A história ilustra uma tendência que tende a crescer. Muitas famílias haitianas que vivem nos EUA possuem filhos nascidos no Brasil, dado que viveram por anos no país antes de se mudarem para a América do Norte em busca de melhores condições econômicas.
Há um mês, Washington encerrou o chamado TPS, uma política de acolhida humanitária que permitia a 330 mil haitianos viverem no país —muitos deles chegaram ao país por meio dessa medida durante o governo de Joe Biden.

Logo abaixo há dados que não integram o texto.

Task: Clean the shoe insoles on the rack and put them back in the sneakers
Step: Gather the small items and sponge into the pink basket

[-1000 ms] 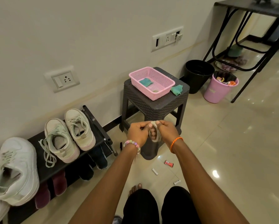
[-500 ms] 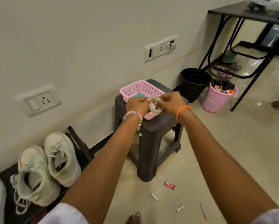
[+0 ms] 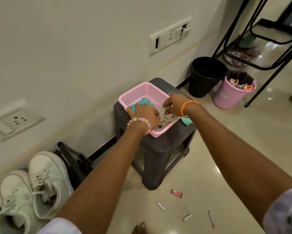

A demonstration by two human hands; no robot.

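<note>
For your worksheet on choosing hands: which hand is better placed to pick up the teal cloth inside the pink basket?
Left. The left hand lies right beside the teal cloth in the pink basket; the right hand pinches the rolled insole.

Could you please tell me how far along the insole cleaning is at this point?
Done: insoles are out of the sneakers. In hand: both the left hand and right hand grip curled insoles over the pink basket beside a teal cloth. Left: cleaning them and refitting them.
</note>
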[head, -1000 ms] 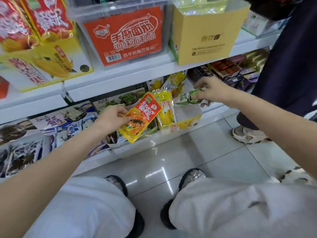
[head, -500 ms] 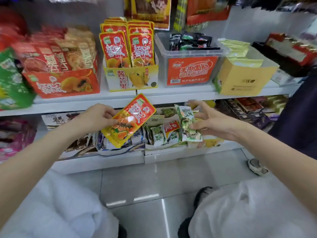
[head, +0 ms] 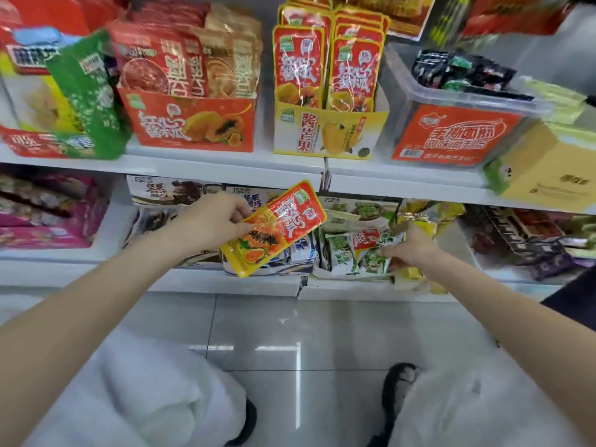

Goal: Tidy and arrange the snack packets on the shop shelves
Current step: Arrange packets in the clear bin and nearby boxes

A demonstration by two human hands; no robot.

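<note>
Left hand [head: 215,222]: pinches the red-and-yellow snack packet [head: 274,228] by its edge, tilted, held before the lower shelf [head: 232,279].
Right hand [head: 409,245]: fingers extended, touching the green packets [head: 342,253] on that shelf.

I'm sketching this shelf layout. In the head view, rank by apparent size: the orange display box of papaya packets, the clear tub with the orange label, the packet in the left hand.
1. Clear tub and orange display box: look alike, unranked.
2. Packet in the left hand: smallest, though nearer the camera.
</note>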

Eles estão agora em vias de deportação.
Os EUA também aceleraram os voos com deportados para o Haiti: antes mensais, agora eles serão semanais.
A Organização Internacional para Migrações (OIM) informou à reportagem que a criança brasileira foi deportada junto a seus pais, eles haitianos. A informação foi corroborada por Nathalye Cotrino, pesquisadora sênior da Human Rights Watch (HRW) que acompanhou a chegada do voo com 57 deportados na cidade de Cabo Haitiano.